“iklan”
iklan

FMS Bongkar Dugaan Kejahatan Penambangan PT MMP, Jual Ore Tanpa Izin Tersus

KIATNEWS : JAKARTA – Forum Mahasiswa Sultra (FMS) ungkap sejumlah dugaan pelanggaran hukum PT Mulia Makmur Perkasa (MMP).

‎Perusahaan pemegang Izin Usaha Produksi Operasi (IUP OP) di Kabupaten Kolaka Utara (Kolut), Sulawesi Tenggara (Sultra) ini diduga kuat telah melakukan penjualan ore nikel secara ilegal.

‎FMS membongkar dugaan siasat jahat PT MMP dalam menjalankan praktik pertambangan dengan segudang pelanggaran.

‎Melalui siaran pers yang diterima redaksi, Presidium FMS, Abdi Aditya mengungkapkan, perusahaan tambang nikel yang beroperasi di Desa Patikala, Kecamatan Tolala, Kabupaten Kolaka Utara dengan luas areal konsesi mencapai 2.450 hektare berdasarkan SK No. 540/156 Tahun 2009, diduga kuat meakukan aktivitas pemuatan dan penjualan ore nikel tanpa izin Terminal Khusus (Tersus) atau Terminal Untuk Kepentingan Sendiri (TUKS).

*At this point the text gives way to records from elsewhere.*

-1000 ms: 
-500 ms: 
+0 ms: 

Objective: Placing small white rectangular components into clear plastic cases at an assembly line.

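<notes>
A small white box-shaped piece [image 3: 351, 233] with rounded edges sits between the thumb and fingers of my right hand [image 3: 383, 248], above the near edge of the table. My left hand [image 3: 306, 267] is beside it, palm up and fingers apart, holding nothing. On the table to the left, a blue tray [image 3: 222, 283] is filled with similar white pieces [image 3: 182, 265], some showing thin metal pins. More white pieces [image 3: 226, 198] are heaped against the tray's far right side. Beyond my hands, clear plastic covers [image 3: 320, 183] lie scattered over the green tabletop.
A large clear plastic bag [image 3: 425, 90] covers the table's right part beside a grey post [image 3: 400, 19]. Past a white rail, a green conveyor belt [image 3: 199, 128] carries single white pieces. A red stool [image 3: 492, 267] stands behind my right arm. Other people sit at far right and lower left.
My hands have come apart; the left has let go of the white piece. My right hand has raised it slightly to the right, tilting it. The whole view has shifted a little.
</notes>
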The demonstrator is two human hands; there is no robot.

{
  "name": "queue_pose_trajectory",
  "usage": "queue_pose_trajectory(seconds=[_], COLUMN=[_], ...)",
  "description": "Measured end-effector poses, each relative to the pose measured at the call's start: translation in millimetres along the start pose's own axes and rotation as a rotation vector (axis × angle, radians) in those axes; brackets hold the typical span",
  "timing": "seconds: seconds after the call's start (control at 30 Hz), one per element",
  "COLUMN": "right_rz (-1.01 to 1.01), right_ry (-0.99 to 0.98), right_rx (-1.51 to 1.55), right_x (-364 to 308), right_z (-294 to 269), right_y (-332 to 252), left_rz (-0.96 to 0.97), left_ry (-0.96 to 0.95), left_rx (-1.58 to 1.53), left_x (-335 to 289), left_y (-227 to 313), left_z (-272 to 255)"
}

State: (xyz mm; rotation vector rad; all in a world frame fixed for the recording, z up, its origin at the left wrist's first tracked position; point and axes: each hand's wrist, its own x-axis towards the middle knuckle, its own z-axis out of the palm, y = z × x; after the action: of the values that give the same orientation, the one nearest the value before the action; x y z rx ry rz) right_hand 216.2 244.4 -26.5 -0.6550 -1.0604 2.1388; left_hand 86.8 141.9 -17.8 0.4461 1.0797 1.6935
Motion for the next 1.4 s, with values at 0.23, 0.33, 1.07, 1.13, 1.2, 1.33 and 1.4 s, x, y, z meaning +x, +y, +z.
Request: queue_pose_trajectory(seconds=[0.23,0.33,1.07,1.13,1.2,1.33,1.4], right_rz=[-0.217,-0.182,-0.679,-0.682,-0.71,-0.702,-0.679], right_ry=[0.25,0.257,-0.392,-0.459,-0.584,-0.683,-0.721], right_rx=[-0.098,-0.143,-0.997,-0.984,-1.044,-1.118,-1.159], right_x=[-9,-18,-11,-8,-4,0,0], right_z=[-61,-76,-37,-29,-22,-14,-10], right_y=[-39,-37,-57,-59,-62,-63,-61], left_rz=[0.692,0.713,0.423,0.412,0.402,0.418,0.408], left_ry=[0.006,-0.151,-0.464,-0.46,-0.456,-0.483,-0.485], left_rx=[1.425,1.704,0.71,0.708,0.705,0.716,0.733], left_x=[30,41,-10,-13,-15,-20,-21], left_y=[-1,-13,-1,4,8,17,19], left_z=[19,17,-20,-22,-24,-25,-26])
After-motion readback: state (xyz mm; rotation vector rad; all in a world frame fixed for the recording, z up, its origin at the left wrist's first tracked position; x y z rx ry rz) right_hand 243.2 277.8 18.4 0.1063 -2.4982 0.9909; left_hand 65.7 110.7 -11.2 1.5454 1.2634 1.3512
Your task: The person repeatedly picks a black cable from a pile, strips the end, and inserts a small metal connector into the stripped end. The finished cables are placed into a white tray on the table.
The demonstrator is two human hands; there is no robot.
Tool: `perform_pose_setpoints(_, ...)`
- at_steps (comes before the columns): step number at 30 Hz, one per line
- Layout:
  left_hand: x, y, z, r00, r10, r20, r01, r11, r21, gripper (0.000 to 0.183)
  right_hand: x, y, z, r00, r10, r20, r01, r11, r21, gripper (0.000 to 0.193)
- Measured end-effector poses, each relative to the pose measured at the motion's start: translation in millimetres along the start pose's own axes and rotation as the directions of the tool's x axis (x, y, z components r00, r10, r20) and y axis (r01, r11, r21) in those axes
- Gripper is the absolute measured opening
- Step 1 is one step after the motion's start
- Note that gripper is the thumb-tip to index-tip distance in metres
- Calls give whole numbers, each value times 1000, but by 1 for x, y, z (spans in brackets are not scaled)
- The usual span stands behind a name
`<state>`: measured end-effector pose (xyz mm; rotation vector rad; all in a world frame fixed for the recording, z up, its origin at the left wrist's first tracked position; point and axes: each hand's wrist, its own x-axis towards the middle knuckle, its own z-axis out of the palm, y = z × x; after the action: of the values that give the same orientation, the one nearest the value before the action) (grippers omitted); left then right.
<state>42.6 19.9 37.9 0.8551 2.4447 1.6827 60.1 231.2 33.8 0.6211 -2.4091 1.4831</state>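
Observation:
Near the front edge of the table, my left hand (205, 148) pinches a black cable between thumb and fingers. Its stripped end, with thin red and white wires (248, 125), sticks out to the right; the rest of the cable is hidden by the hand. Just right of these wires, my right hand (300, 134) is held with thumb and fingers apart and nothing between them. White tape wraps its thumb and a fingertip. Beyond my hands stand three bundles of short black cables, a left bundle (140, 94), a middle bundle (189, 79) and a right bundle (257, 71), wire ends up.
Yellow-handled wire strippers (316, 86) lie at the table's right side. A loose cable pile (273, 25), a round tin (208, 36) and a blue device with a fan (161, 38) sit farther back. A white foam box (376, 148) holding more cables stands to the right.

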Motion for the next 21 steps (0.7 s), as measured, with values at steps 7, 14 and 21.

‎Dugaan ini, kata Abdi Aditya  mencuat usai investigasi lapangan dan penelusuran dokumen perizinan di portal Kementerian Perhubungan, menunjukkan tidak terdaftarnya izin Tersus maupun TUKS atas nama PT MMP.

‎Padahal, lanjut Abdi Aditya, aktivitas pengangkutan mineral nikel dari wilayah operasi perusahaan telah berlangsung. Ironisnya, aktivitas ini terjadi meskipun dokumen perizinan vital tidak lengkap.

‎“Ini bukan sekadar kelalaian administratif. Ini dugaan pelanggaran pidana yang bisa merugikan negara dan lingkungan,” tegas Abdi Aditya, dalam keterangan tertulisnya, Minggu 7 Juli 2025.

‎Tak berhenti di situ, dugaan praktik ilegal lainnya adalah indikasi kuat bahwa PT MMP telah memproduksi dan mengapalkan ore nikel sebelum persetujuan Rencana Kerja dan Anggaran Biaya (RKAB) diterbitkan oleh Kementerian ESDM. Persetujuan RKAB baru dikeluarkan pada 16 April 2025 melalui surat No. T-581/MB.04/DJB.M/2025 yang ditandatangani Dirjen Minerba Tri Winarno.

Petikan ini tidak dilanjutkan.